Technologies éoliennes en mer

Une éolienne est constituée d’un mât, d’une nacelle et de pales.

En mer, elle peut soit être posée sur le fond marin (* technologie éolien posé), soit reposer sur une base flottante ancrée aux fonds marins (** technologie éolien flottant). Le choix de la technologie éolienne posée ou flottante dépend de la profondeur de la mer.

L’éolien posé est privilégié dans des mers dont la profondeur maximale est de 50 m environ, car au-delà il est techniquement plus difficile et plus coûteux de réaliser les fondations et les mâts. L’éolien flottant peut par contre être installé à partir de 50 m environ, et jusqu’à 200 m de profondeur.

* Eolien posé

Aujourd’hui, l’éolien posé est une filière techniquement plus éprouvée et économiquement plus compétitive que l’éolien flottant, qui atteint actuellement le stade commercial.

Trois principaux types de fondation sont utilisés pour les éoliennes posées, en fonction des caractéristiques physiques du site, et notamment en fonction de la nature des sols (selon qu’ils soient sableux et donc friables, ou au contraire rocheux et donc durs) :

  • monopieu (structure constituée d’un tube en acier enfoncé dans les parties dures du sous-sol marin),
  • gravitaire (structure composée d’une large base en béton)
  • jacket (structure en treillis métallique reposant sur trois ou quatre pieux).

** Eolien flottant

La technologie flottante est en plein développement et atteint actuellement un stade commercial.
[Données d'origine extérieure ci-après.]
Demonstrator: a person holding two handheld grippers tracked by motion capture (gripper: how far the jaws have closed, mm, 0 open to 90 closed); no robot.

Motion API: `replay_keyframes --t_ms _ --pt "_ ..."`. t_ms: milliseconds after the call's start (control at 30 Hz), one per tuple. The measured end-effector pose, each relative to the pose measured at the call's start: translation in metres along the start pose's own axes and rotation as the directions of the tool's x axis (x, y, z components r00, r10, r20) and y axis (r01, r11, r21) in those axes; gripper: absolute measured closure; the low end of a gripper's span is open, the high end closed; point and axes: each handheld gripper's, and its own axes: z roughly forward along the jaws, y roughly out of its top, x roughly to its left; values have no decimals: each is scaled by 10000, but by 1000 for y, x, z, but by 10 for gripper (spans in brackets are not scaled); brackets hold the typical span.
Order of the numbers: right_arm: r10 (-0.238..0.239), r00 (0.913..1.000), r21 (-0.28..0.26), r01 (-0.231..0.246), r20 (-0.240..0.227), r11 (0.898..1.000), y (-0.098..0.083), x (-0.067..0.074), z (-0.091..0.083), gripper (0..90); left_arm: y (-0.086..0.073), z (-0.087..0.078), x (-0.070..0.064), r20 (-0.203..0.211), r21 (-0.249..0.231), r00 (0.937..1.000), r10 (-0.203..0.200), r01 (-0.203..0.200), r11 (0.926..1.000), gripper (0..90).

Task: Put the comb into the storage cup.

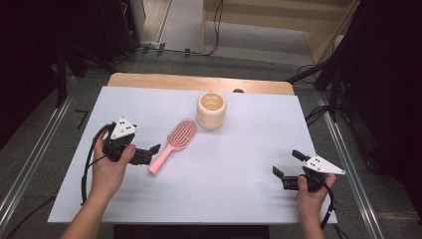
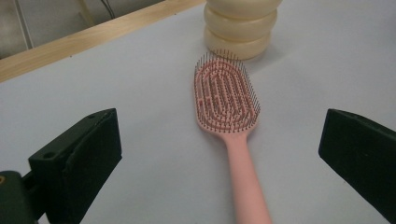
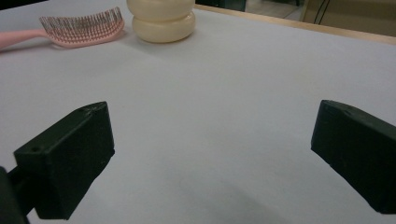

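A pink hairbrush [image 1: 175, 142] lies bristles up on the white table cover [image 1: 239, 159], its handle towards the near left. Just behind its head stands a cream ridged cup [image 1: 211, 110]. My left gripper [image 1: 149, 153] is open beside the handle's end, at its left. In the left gripper view the hairbrush [image 2: 227, 93] lies between the wide-apart jaws of the left gripper [image 2: 219, 137], with the cup [image 2: 240, 28] beyond. My right gripper [image 1: 288, 163] is open over bare cover at the near right. The right gripper view shows the right gripper [image 3: 210, 130] holding nothing, with the hairbrush [image 3: 79, 23] and cup [image 3: 163, 18] far off.
A strip of wooden tabletop [image 1: 199, 82] shows along the far edge. The floor beyond has cables and dark stands [image 1: 328, 74] at both sides. Bare white cover lies between the two grippers.
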Motion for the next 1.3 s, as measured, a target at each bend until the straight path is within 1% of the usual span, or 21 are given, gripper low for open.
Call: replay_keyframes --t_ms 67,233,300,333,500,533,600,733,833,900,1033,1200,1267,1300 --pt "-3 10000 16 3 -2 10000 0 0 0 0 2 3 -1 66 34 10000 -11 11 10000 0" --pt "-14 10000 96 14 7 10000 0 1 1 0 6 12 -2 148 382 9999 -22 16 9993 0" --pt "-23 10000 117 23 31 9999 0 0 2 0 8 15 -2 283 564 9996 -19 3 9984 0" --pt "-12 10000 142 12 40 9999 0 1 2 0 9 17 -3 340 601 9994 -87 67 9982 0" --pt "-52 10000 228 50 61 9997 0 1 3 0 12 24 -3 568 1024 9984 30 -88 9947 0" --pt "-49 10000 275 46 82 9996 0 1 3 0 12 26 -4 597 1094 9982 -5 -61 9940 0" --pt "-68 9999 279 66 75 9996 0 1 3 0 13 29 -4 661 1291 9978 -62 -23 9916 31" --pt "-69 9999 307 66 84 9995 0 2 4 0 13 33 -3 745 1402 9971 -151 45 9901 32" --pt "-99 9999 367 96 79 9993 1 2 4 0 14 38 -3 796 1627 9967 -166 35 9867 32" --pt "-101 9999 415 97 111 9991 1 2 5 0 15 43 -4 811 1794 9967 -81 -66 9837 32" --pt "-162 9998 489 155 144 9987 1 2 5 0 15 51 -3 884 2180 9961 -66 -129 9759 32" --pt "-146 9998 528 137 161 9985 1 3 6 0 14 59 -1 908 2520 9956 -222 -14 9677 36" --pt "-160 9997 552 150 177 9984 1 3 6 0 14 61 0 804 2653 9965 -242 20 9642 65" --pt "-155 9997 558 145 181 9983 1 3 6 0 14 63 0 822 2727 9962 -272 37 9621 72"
À ce jour, les coûts de l’éolien flottant sont ainsi deux à trois fois supérieurs à ceux de l’éolien posé, mais il est attendu une disparition de cet écart d’ici environ dix ans.

Plusieurs technologies de flotteurs sont utilisés pour l’éolien flottant: support semi-submersible, support barge et support avec ancrage à lignes tendues (TLP).
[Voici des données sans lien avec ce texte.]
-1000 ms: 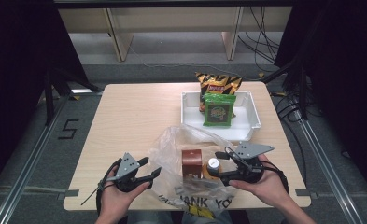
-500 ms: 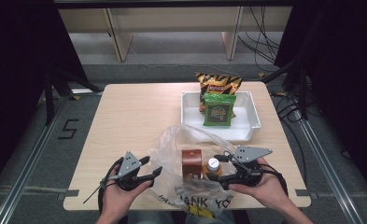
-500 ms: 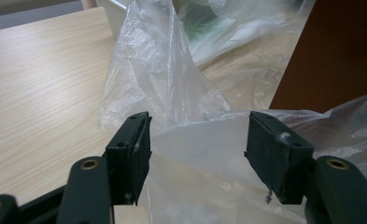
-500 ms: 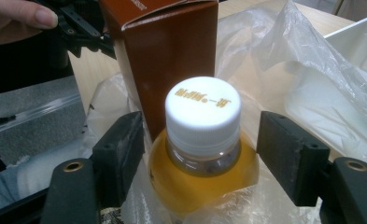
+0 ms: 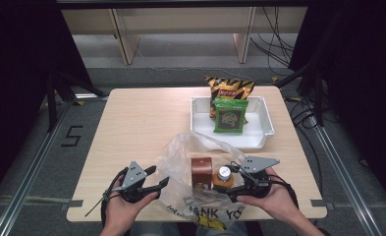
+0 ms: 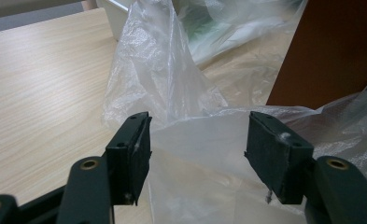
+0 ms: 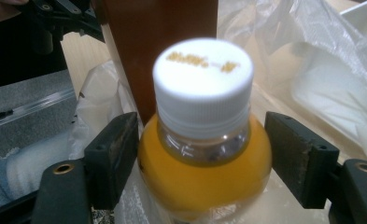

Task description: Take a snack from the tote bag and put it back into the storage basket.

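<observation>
Orange bottle (image 7: 204, 154) and brown box (image 5: 201, 170) are bagged; right gripper (image 7: 204, 163) jaws have just been opening, left gripper (image 6: 197, 149) spread, tray snacks (image 5: 230, 115) remain

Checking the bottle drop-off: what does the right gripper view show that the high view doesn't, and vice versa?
Right gripper view: gold print on the white cap, and the right tongs, just opening, either side of the orange bottle. High view: two snack bags standing in the white tray. Both: the bottle, brown box, plastic bag.
</observation>
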The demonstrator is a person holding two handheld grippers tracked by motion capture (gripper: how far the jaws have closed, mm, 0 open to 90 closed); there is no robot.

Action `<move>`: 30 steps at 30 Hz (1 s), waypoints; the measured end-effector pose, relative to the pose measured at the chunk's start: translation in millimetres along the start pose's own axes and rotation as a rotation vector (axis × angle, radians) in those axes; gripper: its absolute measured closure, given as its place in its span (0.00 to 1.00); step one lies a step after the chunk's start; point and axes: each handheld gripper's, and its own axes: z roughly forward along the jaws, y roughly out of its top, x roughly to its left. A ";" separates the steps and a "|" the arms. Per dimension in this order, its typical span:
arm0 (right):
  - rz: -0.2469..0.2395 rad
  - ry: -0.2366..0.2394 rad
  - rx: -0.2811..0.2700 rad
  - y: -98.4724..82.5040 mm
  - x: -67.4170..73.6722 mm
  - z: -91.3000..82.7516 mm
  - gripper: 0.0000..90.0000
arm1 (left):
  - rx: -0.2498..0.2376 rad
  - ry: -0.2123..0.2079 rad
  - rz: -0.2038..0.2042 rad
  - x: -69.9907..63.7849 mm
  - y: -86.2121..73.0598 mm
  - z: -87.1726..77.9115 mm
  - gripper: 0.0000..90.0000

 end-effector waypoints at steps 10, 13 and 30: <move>0.008 -0.003 0.014 -9.2 -1.9 9.2 0.29 | 0.015 -0.005 0.006 -1.7 -2.0 1.5 0.44; 0.012 -0.007 0.021 -11.7 -4.1 11.4 0.28 | 0.022 -0.005 0.011 -1.3 -2.4 1.6 0.44; -0.008 -0.009 0.020 -16.3 -2.2 13.4 0.34 | 0.026 -0.013 0.005 -1.0 -4.5 2.3 0.44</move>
En fonction de la technologie utilisé pour le flotteur, les lignes d’ancrage doivent être plus ou moins tendues. Différents types d’ancres existent également (ancre marine, corps-mort, pieux ou ancre à succion).

Raccordement des parcs

Les éoliennes sont reliées entre elles et raccordées au réseau public de transport d’électricité par l’intermédiaire d’un poste électrique en mer, comprenant les équipements de transformation et de comptage de l’énergie. Le poste électrique en mer est lui-même relié à un poste électrique à terre (lequel peut se situer à plusieurs dizaines de kilomètres à l’intérieur des terres), par des câbles électriques à très haute tension, prioritairement enfouis dans le sol ou déposés au fond de la mer et protégés par des enrochements ou des matelas en béton. La jonction entre la partie sous-marine et la partie terrestre du raccordement est réalisée à l’atterrage.

Le choix de technologie entre le courant continu ou le courant alternatif se fait notamment au regard du couple puissance/distance : le courant continu est en général envisagé pour des raccordements d’une longueur totale supérieure à 100 km et/ou une puissance supérieure à 1 GW.

Depuis le parc de Dunkerque RTEest le maître d’ouvrage du raccordement depuis le poste électrique à terre jusqu’au poste en mer.

La réforme du raccordement issue de la loi du 30 décembre 2017 ouvre la possibilité pour RTE de développer des plateformes de grande taille mutualisables, à l’instar de la dynamique engagée par les pays autour de la mer du Nord. Des parcs éoliens spatialement proches peuvent ainsi être raccordés à une même plateforme en mer.

Outre l’avantage économique, une telle mutualisation permettra de réduire les délais, l’impact sur l’environnement et de favoriser la coexistence des usages de la mer.